RNRN volunteers help administer vaccines to thousands in underserved Los Angeles community.

By Chuleenan Svetvilas

National Nurse Magazine - April | May | June 2021 Issue

When the registered Nurse Response Network (RNRN) call went out in February for RN volunteers to vaccinate the underserved South Los Angeles community, nurses immediately answered the call. The RNs were eager to help the predominantly Latinx and Black community who had been hit hard by Covid. The need was urgent: In February, the Los Angeles Times reported that only 5 percent of the community’s residents had been vaccinated. In contrast, the Times noted, 25 percent of residents in wealthier areas on the westside of Los Angeles County had already received their first shot. RNRN, a disaster-relief project of the California Nurses Foundation and National Nurses United, began sending a team of RN volunteers every week from March 1 until the end of May to assist with the administration of Covid-19 vaccines in South L.A. The vaccine clinic was a project of International Medical Corps (IMC), which partnered with RNRN. The two organizations, along with Kedren staff and community volunteers, have helped administer more than 100,000 doses at Kedren Community Health Center. International Medical Corps, a global humanitarian organization that offers medical services and training to people affected by conflict, disaster, and disease, had previously partnered with RNRN in 2019, when Hurricane Dorian hit the Bahamas, and in 2018, providing Hurricane Michael relief in Florida and treating people in the aftermath of Hurricane Maria in Puerto Rico.

“The fall surge in Los Angeles was terrible and so was the surge in our Central Valley,” recalled Sandy Reding, an RN at Bakersfield Memorial Hospital and a president of California Nurses Association/ National Nurses Organizing Committee. “We saw the horror of people dying in record numbers. We shut down our operating rooms at the [Bakersfield] hospitals represented by CNA. We had multiple Covid units. So when the vaccine came out, I wanted to help regardless of where they were.”

Reding arranged to take a week off from work as an operating room nurse to drive more than 110 miles south on Sunday, March 14, to begin her stint at the clinic the following day. Her accommodations in Los Angeles were covered by IMC.
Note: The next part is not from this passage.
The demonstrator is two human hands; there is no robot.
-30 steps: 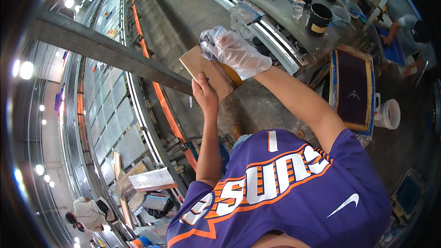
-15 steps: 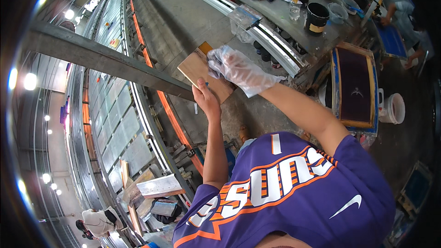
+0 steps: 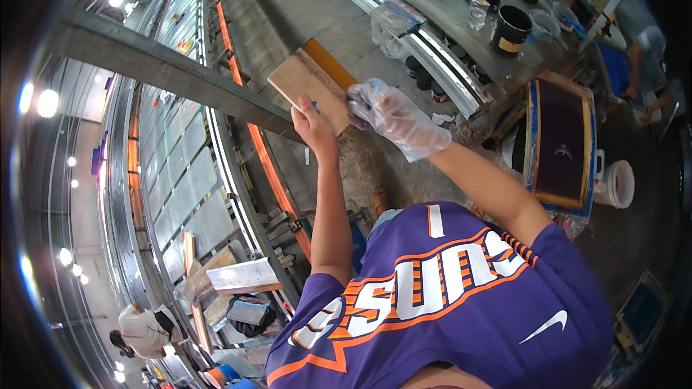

For the RNRN volunteers, the days began at 8 a.m. with drawing doses of Pfizer, Moderna, or Janssen vaccines for the first hour or so. Each vaccine had its own syringe type and needle gauge. Kedren staff tracked the vaccines throughout the day, making sure there was enough left for people who were receiving their second dose and that no dose was wasted.

Tents were set up at the beginning of the initiative in March, including one tent to receive people 65 and older. People lined up for hours. All three vaccines were being offered. “This was medicine, pure and simple,” noted Reding. “Everybody gets a shot. You know you are having a direct impact and that this is going to help them, their family, and their community.”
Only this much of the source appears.